Could you show each line of the records that contains the word "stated"?

Saved entries
*** Begin section ***

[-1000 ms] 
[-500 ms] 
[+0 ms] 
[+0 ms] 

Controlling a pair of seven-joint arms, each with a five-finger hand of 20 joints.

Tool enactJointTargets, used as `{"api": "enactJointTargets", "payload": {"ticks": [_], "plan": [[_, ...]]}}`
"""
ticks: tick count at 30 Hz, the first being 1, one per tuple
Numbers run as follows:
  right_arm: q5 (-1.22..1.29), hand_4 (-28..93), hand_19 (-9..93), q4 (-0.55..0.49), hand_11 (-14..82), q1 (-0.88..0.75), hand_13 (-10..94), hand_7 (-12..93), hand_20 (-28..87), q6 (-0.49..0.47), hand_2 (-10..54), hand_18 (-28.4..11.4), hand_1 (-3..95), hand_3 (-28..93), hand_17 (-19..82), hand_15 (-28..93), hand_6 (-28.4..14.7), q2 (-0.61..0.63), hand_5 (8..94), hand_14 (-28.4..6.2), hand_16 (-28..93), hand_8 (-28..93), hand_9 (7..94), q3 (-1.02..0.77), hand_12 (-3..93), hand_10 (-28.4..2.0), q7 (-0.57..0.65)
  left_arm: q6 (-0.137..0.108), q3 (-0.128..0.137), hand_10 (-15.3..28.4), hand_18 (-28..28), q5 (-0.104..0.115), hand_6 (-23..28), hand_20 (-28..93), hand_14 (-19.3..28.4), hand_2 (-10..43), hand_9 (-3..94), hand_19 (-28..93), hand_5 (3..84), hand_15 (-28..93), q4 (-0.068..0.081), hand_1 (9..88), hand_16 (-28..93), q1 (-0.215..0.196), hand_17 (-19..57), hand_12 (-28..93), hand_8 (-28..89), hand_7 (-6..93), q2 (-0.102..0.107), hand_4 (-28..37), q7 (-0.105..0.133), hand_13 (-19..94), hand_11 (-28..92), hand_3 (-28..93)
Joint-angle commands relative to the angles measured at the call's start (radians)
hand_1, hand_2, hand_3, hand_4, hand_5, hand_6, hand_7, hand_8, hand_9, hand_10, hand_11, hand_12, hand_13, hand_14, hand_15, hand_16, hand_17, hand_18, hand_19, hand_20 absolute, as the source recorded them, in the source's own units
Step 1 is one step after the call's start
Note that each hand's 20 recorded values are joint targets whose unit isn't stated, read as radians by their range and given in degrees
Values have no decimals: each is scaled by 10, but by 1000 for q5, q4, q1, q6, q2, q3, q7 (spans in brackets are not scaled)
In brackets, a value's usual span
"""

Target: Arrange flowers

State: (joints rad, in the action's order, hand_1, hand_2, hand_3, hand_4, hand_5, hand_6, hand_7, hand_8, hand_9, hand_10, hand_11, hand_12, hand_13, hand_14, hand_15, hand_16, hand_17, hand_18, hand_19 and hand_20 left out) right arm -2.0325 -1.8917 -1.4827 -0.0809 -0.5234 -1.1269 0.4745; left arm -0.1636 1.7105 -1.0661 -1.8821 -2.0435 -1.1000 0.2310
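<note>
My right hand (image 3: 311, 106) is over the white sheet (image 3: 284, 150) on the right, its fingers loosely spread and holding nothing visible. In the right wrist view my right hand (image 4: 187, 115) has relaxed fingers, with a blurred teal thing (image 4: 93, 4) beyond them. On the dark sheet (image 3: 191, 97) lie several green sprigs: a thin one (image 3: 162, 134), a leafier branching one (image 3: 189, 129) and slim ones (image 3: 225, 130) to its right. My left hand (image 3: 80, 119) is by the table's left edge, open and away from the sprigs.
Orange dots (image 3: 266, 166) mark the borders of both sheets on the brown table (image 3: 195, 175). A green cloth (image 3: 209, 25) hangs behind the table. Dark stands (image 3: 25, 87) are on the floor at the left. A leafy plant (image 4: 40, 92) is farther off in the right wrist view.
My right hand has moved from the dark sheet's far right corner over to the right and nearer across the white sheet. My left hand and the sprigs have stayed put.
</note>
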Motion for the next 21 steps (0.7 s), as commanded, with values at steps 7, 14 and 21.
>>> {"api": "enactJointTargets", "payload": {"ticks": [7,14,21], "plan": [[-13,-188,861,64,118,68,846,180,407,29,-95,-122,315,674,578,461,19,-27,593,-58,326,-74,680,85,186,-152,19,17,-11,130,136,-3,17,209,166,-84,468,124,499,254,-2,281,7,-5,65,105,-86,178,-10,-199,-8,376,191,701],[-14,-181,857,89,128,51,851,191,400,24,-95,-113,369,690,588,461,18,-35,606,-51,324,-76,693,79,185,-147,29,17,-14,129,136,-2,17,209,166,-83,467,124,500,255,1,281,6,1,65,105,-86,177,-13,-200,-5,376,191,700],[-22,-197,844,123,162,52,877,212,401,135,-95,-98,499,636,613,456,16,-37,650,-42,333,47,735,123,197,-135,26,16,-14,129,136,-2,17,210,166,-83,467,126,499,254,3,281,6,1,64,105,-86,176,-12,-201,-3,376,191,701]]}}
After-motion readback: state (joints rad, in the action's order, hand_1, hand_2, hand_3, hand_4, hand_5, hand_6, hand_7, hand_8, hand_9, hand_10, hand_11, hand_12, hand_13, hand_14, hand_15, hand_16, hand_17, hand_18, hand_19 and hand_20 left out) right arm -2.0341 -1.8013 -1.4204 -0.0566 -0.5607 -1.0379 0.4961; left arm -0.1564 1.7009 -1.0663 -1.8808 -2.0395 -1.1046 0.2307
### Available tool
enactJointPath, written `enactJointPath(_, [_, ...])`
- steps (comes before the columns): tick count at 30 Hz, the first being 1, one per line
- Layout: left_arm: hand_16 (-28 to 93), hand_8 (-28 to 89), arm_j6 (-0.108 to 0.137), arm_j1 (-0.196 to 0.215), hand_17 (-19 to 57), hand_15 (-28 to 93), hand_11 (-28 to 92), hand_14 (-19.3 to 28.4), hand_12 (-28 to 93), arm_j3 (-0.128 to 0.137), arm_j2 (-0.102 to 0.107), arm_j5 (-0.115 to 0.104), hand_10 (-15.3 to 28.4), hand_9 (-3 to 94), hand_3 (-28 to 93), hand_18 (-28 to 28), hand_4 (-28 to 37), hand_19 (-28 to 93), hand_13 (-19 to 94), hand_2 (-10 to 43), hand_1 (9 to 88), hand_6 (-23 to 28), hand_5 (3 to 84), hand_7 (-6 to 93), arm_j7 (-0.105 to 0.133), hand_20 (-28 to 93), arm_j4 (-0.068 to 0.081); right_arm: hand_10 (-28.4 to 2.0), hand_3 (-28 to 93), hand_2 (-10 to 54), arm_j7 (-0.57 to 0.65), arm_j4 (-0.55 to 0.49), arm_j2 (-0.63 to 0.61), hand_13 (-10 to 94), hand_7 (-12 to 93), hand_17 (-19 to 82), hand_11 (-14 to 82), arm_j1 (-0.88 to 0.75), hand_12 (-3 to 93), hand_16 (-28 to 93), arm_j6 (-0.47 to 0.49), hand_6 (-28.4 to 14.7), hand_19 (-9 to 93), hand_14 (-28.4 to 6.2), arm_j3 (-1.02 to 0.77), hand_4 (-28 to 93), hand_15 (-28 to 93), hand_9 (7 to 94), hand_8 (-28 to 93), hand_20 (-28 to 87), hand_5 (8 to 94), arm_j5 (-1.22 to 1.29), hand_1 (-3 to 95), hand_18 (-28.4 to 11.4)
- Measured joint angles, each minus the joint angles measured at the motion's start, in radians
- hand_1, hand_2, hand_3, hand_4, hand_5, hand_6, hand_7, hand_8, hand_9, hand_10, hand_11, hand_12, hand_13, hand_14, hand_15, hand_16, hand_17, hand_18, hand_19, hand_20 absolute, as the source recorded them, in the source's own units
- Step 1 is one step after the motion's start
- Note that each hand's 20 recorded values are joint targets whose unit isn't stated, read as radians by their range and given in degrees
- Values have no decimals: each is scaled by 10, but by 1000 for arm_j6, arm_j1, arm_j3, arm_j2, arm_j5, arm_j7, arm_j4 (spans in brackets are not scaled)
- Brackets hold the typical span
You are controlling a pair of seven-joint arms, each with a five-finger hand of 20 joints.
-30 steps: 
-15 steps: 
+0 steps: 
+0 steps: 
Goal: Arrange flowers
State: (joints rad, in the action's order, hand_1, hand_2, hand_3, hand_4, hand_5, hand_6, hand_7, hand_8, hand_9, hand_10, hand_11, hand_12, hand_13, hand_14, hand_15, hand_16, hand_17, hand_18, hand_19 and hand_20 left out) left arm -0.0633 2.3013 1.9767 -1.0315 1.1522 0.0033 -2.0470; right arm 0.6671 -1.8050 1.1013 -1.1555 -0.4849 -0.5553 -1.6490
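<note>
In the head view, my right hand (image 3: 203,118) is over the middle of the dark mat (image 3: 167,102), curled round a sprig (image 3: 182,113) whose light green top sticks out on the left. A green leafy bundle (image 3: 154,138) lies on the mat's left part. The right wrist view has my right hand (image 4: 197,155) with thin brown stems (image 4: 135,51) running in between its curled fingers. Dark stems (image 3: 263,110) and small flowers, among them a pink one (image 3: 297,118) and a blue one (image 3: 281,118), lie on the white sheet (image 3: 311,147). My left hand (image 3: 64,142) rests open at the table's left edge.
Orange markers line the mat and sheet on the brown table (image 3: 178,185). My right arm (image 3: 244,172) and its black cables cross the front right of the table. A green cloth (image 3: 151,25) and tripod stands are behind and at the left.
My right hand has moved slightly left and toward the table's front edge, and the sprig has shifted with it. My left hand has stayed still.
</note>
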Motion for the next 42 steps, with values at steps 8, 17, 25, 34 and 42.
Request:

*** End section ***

EXPECTED OUTPUT
Note that each hand's 20 recorded values are joint targets whose unit isn't stated, read as radians by their range and given in degrees
- Note that each hand's 20 recorded values are joint targets whose unit isn't stated, read as radians by their range and given in degrees

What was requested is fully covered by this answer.